Start of Task input

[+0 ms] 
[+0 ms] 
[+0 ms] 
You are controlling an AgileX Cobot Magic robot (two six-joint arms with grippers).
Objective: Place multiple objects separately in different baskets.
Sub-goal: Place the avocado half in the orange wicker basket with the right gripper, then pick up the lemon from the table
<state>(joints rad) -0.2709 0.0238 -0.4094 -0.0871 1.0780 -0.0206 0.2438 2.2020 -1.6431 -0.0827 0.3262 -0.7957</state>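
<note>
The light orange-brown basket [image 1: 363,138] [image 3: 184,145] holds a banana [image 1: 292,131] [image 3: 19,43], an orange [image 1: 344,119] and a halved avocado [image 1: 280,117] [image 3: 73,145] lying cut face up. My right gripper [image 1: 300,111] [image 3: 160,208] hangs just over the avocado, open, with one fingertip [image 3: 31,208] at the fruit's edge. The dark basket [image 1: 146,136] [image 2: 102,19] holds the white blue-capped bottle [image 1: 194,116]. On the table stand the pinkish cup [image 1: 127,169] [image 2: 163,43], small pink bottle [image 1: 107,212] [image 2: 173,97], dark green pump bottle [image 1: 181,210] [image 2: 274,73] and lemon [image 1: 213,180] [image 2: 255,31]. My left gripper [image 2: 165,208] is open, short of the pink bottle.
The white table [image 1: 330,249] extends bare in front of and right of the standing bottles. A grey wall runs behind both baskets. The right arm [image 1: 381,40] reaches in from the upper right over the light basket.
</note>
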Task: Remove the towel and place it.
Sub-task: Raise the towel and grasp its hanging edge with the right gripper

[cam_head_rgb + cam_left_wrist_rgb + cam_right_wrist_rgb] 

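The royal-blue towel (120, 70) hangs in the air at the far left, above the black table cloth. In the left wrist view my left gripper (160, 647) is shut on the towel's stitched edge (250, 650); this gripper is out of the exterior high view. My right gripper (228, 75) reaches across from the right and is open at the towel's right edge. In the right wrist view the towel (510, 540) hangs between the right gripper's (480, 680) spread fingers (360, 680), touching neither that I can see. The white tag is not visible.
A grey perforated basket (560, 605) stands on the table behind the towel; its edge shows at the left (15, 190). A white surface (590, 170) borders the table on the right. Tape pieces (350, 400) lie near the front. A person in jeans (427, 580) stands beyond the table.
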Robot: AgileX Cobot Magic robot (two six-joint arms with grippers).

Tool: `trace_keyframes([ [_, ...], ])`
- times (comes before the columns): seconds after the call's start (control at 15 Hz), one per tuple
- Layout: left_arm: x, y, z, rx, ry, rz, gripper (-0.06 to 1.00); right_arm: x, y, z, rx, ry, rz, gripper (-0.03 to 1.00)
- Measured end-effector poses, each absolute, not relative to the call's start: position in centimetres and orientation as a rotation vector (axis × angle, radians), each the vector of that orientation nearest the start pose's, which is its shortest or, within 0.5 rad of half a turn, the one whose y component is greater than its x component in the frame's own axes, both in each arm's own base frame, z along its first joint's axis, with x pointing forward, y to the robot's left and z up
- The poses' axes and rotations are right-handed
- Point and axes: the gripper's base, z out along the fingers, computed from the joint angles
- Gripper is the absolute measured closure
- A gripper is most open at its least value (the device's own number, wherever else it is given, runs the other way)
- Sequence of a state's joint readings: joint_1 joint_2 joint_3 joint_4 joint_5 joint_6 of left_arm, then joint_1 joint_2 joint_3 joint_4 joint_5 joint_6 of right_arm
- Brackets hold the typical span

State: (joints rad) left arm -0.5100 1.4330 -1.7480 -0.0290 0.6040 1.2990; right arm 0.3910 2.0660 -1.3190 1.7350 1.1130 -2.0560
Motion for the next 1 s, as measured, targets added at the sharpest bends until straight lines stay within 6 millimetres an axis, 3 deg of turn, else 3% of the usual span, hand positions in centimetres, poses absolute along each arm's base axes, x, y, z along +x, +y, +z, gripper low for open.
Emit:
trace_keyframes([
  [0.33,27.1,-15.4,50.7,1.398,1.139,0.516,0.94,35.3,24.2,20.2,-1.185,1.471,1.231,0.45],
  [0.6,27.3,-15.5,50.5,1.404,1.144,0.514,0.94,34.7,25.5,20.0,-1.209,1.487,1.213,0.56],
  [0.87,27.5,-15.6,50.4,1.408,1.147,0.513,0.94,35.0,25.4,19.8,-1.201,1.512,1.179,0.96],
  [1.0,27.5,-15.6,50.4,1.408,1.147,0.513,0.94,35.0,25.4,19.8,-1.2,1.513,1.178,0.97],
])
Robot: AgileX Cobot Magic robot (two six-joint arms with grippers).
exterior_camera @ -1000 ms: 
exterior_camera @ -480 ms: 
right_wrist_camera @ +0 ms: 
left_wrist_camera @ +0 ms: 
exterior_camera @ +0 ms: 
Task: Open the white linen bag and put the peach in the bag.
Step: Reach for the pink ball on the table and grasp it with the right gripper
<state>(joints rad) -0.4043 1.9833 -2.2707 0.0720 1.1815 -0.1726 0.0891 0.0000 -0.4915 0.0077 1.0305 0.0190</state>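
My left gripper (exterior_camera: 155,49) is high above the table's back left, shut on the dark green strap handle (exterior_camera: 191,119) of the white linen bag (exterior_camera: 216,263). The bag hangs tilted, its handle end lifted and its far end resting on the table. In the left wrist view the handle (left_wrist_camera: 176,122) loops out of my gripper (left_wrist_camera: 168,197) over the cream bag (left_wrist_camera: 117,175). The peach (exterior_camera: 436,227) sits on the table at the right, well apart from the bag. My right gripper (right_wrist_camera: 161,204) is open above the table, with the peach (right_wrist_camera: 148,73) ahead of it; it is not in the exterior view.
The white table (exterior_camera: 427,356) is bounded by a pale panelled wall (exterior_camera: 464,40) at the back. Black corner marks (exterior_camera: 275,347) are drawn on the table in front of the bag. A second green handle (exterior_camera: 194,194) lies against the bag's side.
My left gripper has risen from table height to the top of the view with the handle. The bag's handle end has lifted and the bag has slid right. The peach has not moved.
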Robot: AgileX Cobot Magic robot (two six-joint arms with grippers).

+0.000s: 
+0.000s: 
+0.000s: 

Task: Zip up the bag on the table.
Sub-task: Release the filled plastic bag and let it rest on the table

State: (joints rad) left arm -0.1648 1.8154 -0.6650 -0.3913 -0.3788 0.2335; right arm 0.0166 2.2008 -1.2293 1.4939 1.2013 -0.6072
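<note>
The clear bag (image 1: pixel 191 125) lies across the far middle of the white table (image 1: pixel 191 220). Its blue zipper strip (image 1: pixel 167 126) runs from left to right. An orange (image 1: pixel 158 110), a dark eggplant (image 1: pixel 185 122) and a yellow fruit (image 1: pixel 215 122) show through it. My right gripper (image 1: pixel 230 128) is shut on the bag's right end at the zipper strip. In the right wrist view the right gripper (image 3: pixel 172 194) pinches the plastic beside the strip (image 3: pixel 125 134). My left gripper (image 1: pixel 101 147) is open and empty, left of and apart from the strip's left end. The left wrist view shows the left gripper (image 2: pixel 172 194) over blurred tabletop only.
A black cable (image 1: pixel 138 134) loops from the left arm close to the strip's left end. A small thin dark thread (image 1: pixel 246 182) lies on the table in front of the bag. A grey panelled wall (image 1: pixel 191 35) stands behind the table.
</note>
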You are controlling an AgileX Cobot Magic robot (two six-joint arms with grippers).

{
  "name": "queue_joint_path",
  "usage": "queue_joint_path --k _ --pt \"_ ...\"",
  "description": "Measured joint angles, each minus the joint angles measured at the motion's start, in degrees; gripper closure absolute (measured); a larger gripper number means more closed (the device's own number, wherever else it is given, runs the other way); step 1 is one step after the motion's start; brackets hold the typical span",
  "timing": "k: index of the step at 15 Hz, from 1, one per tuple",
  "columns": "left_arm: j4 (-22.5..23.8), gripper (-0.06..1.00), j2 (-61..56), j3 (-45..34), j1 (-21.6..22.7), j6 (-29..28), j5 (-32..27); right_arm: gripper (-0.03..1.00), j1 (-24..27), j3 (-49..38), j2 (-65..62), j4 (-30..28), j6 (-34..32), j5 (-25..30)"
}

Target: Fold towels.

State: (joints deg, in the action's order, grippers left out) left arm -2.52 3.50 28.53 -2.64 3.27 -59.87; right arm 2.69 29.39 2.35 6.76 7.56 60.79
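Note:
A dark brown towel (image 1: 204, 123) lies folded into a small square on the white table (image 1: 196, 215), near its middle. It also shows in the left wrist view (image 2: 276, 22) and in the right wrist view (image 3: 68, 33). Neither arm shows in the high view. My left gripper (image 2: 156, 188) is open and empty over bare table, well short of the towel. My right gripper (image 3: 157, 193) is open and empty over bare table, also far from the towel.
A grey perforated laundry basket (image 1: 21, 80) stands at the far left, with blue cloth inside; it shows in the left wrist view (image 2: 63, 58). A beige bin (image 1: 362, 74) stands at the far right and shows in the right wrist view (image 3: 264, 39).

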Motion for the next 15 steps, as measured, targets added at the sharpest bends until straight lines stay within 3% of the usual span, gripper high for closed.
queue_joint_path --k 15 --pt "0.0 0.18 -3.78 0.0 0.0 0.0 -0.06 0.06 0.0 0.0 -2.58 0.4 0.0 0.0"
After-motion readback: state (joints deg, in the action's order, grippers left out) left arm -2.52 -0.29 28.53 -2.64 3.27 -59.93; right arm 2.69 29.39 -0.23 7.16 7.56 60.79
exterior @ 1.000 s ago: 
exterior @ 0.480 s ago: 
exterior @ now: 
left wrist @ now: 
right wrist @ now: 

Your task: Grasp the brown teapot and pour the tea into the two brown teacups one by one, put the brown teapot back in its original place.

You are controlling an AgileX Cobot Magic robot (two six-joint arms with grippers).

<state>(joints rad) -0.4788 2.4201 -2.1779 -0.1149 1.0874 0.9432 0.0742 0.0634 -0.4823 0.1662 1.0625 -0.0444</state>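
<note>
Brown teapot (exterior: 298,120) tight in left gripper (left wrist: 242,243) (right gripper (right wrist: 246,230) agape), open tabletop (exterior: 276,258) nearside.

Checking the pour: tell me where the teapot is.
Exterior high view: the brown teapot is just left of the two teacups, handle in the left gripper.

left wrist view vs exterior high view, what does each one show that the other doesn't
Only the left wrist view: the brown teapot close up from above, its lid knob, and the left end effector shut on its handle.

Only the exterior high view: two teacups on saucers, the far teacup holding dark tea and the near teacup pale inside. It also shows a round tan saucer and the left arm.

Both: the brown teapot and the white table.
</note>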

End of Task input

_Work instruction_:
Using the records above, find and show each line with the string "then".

_Answer_:
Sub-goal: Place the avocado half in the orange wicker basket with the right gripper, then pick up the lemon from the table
- Sequence of a state's joint readings: joint_1 joint_2 joint_3 joint_4 joint_5 joint_6 of left_arm, then joint_1 joint_2 joint_3 joint_4 joint_5 joint_6 of right_arm

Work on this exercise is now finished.